The underlying philosophy of both these projects principally outlines a segregated environment wherein desktop and mobile miners cannot meaningfully co-exist. In the case of Electroneum, this problem is further exacerbated by the fact that mobile miners only assist in proof-of-work processing by proxy, and do not directly assist in verifying new transactions or otherwise maintaining the integrity of a distributed ledger.

The issue extends to the fact that neither of the three initiatives bears sufficient market liquidity to meaningfully compete against established digital currencies – while neither Phoneum or MobileCoin have officially launched, Electroneum bears a slim market cap of $156,846,653 USD next to major initiatives such as Bitcoin

What needs to happen for mobile mining to go mainstream?
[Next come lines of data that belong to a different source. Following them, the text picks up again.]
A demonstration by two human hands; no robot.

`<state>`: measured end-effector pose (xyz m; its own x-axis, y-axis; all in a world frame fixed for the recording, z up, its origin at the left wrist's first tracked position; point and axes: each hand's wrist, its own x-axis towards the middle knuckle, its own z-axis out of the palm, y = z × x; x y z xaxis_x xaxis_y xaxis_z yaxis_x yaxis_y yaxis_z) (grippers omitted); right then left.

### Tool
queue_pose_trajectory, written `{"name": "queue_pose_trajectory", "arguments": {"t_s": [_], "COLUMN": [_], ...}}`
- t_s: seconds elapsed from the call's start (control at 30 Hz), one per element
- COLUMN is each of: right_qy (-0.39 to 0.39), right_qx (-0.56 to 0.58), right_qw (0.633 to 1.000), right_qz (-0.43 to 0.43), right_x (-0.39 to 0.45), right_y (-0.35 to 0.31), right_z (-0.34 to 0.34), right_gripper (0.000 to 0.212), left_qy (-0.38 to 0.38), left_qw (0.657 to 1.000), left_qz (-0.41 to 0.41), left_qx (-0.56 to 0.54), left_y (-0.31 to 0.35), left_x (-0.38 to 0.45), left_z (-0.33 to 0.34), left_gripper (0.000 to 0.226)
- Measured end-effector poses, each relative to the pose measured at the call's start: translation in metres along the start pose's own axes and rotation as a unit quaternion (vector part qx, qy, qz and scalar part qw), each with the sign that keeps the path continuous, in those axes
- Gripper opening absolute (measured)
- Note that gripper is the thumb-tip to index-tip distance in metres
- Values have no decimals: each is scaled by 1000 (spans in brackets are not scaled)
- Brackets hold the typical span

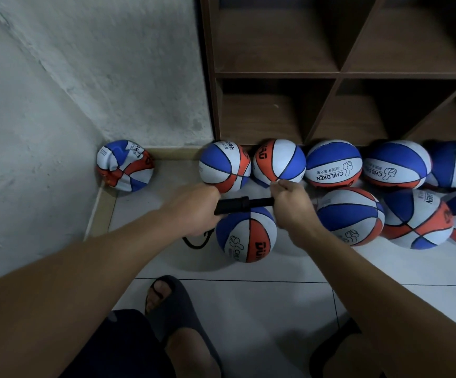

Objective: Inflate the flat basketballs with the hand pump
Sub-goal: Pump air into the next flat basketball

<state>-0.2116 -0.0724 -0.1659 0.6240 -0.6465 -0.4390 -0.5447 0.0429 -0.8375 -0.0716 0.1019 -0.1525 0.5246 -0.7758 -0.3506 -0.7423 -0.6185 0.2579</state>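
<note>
L hand (199, 207): fingers curled round the thick barrel end of the hand pump (242, 204), knuckles up, arm reaching in from lower left
R hand (289, 203): curled round the thin rod end of the pump, thumb & forefinger pinched together at top; handle itself hidden inside the fist
Pump: black, lying roughly level btwn the two hands, rod partly drawn out; sits just above the ball below the hands
Hose (195, 241): black, loops down under L hand to the floor, left of that ball; where it ends can't tell
Ball under hands (246, 236): blue/white/orange basketball, round, on the floor tiles (248, 301), directly below pump, btwn both wrists
Flat ball (124, 166): crumpled & caved in, far left of L hand, tucked in the wall corner (58, 105)
Back row: beyond the hands, round balls lined up along the shelf foot — one (224, 166) just past L hand, one (278, 160) touching R hand's fingertips or right behind them, can't tell which
R-side balls: more round ones right of R hand, nearest (351, 216) close beside R wrist, others run off to the frame edge
Shelf unit (330, 75): brown wood cubbies, beyond and above R hand
Foot (167, 298): in a dark slide sandal, nearer the person than both hands, btwn the forearms
</note>
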Motion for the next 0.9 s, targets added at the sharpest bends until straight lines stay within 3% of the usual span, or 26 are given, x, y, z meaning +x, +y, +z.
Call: {"name": "queue_pose_trajectory", "arguments": {"t_s": [0.2,0.37,0.47,0.63,0.8,0.9], "right_qy": [-28,-37,-49,-45,32,14], "right_qx": [11,-11,-3,-16,21,59], "right_qw": [999,998,998,999,998,996], "right_qz": [-19,-46,-40,-24,42,59], "right_x": [-10,-13,-11,-5,19,27], "right_y": [1,4,5,2,3,9], "right_z": [20,25,26,17,-30,-46], "right_gripper": [30,32,32,32,24,23], "left_qy": [23,20,17,21,29,19], "left_qw": [997,996,995,997,994,995], "left_qz": [5,13,22,32,-17,-23], "left_qx": [75,82,92,74,106,95], "left_y": [10,15,11,9,-17,-22], "left_x": [-1,-3,-3,0,2,2], "left_z": [-2,-5,-7,-8,-21,-23], "left_gripper": [37,22,27,34,35,35]}}
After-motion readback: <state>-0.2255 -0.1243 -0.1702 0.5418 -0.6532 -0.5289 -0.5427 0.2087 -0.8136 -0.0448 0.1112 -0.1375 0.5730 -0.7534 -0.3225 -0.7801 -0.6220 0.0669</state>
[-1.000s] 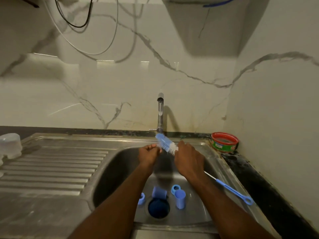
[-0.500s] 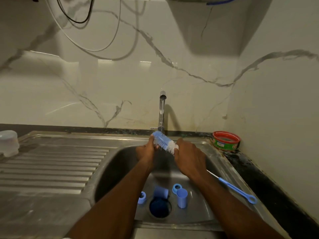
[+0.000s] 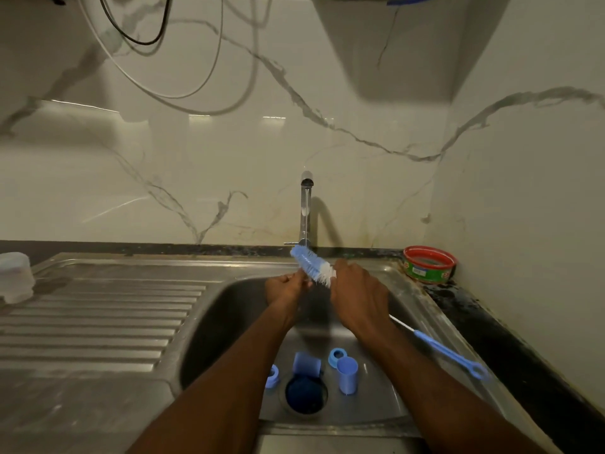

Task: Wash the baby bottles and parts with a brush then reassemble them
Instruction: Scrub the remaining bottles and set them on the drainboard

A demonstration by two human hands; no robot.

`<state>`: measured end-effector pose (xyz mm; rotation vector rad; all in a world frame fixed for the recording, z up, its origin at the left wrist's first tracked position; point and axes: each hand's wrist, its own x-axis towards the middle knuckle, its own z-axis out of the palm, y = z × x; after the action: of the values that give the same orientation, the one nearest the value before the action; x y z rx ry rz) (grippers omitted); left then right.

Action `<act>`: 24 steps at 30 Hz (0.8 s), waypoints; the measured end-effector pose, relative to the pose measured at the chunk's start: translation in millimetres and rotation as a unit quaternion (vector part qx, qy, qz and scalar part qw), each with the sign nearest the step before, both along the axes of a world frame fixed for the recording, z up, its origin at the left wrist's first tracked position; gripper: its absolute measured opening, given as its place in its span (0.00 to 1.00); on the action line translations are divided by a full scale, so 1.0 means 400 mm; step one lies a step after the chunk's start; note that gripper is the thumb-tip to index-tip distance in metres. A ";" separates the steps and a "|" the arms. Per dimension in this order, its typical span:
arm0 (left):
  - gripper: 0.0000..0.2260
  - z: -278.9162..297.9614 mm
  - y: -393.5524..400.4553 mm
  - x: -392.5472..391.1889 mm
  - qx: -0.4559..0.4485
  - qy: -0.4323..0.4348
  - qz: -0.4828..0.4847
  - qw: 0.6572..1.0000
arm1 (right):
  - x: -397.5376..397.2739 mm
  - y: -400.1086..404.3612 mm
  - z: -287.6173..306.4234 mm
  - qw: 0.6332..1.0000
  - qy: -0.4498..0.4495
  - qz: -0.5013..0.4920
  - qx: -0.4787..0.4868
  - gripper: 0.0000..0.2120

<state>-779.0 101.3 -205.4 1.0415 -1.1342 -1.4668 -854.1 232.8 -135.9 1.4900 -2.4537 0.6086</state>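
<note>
Brush (image 3: 312,264): centre of frame, over the sink (image 3: 422,309), bristle head blue and white, tilted up to the left just below the tap (image 3: 306,208). Its wire stem passes behind the right hand (image 3: 357,298) and is hidden there; the blue handle with its loop end reappears at lower right, beside the right forearm.

Right hand: seen from the back, fingers curled round the stem just below the bristles. The fingertips themselves are out of sight.

Left hand (image 3: 283,290): fingers curled near the lower bristles, pinching something small and pale. What it holds cannot be made out; blur and the dim light obscure it.

Water from the tap: a thin stream seems to fall toward the bristles, but it is hard to confirm.

Sink floor, lower centre: a blue cap (image 3: 347,375) standing upright, a blue ring (image 3: 336,355) just behind it, a second ring (image 3: 272,376) partly cut off by the left forearm, and a pale blue cylinder (image 3: 307,363) next to the drain (image 3: 305,394). Detail on these parts is not legible.

Left edge of frame: a translucent bottle (image 3: 14,276) on the drainboard (image 3: 98,316), partly cut off.

Right of the sink, in the corner: a red-rimmed tub (image 3: 429,264) with a green label; its printing is too small to read.

Upper left: cables (image 3: 183,93) hang against the marble wall.
</note>
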 end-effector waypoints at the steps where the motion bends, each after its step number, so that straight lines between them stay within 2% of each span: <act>1: 0.09 -0.002 0.000 -0.002 0.000 -0.005 -0.021 1.000 | -0.007 -0.006 0.001 1.000 -0.005 -0.008 0.005 0.19; 5: 0.08 0.002 0.013 -0.013 -0.009 -0.004 -0.051 0.999 | -0.031 -0.006 0.005 0.999 -0.018 -0.040 0.015 0.18; 9: 0.04 -0.001 0.003 0.002 -0.052 -0.064 0.025 0.996 | -0.015 0.008 0.000 1.000 0.002 -0.018 0.002 0.17; 11: 0.04 0.006 0.001 0.009 -0.069 -0.065 0.042 0.995 | -0.004 0.010 -0.005 1.000 0.012 -0.015 0.007 0.18; 16: 0.09 0.022 0.020 -0.007 -0.074 -0.051 -0.016 0.996 | -0.019 -0.003 0.002 0.999 0.005 -0.047 0.010 0.18; 21: 0.26 0.003 -0.003 0.003 -0.010 -0.038 0.012 0.999 | -0.022 0.002 0.015 0.999 0.004 -0.048 -0.020 0.19; 24: 0.24 0.011 -0.001 0.014 -0.045 -0.028 0.002 0.999 | -0.009 0.007 0.004 1.000 0.004 -0.023 0.005 0.18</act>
<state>-773.4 100.8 -201.0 1.0282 -1.2264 -1.3780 -857.7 235.4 -134.5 1.4329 -2.4800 0.5815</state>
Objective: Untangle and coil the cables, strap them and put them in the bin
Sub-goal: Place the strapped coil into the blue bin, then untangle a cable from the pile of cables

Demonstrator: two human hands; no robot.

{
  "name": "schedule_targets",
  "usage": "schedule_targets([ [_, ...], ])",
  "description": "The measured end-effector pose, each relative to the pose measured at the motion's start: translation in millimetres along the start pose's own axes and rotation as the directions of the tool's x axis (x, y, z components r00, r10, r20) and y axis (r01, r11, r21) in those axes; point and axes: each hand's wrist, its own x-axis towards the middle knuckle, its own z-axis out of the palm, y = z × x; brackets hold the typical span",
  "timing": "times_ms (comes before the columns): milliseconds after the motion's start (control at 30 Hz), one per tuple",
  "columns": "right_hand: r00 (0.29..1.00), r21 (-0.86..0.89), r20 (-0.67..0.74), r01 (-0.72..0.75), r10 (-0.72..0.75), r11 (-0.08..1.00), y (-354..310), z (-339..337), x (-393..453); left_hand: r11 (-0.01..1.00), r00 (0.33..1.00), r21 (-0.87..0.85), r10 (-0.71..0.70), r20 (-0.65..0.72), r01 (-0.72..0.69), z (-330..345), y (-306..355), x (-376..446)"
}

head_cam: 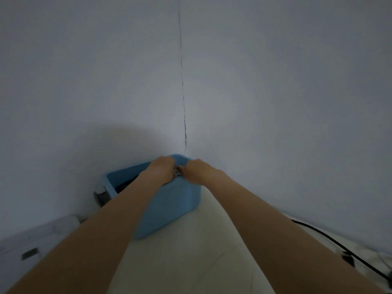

Fundamentally, one of two outcomes are necessary for mobile mining to become a sustainable and worthwhile entry into proof-of-work mining.

The first would involve the development of a distributed ledger and decentralized network that could appropriate processing power from either ‘traditional’ mining rigs and mobile devices proportionately, and delegate specific tasks to either subset of active miners on that particular network – an idea which we can see play out on Phoneum. In an economy of sharing, different device types would intrinsically be required to leverage their unique properties to contribute to different activities on a network, rather than having both achieve the same goal.

The second outcome might see smartphones themselves repurposed for mining operations, rather than simply serve in isolation. As Samsung recently demonstrated by re-purposing 40 Galaxy S5 smartphones into a Bitcoin mining rig, mobile processors and other components consisting of precious metals might be effectively repurposed in a new economy that could both minimise digital waste as well as empower emerging markets to contribute to the maintenance and development of distributed ledger technology without the vast majority of the cost that makes ‘traditional’ mining rigs prohibitive in the first instance.

Ultimately, the emergence of blockchain technology and proof-of-work mechanics on distributed networks has ensured that processing power has become the bread-and-butter factor that will empower the decentralized economies of the future.

In that instance, the potential offered by mobile devices – and their proliferation across the world – is one that cannot be ignored for long.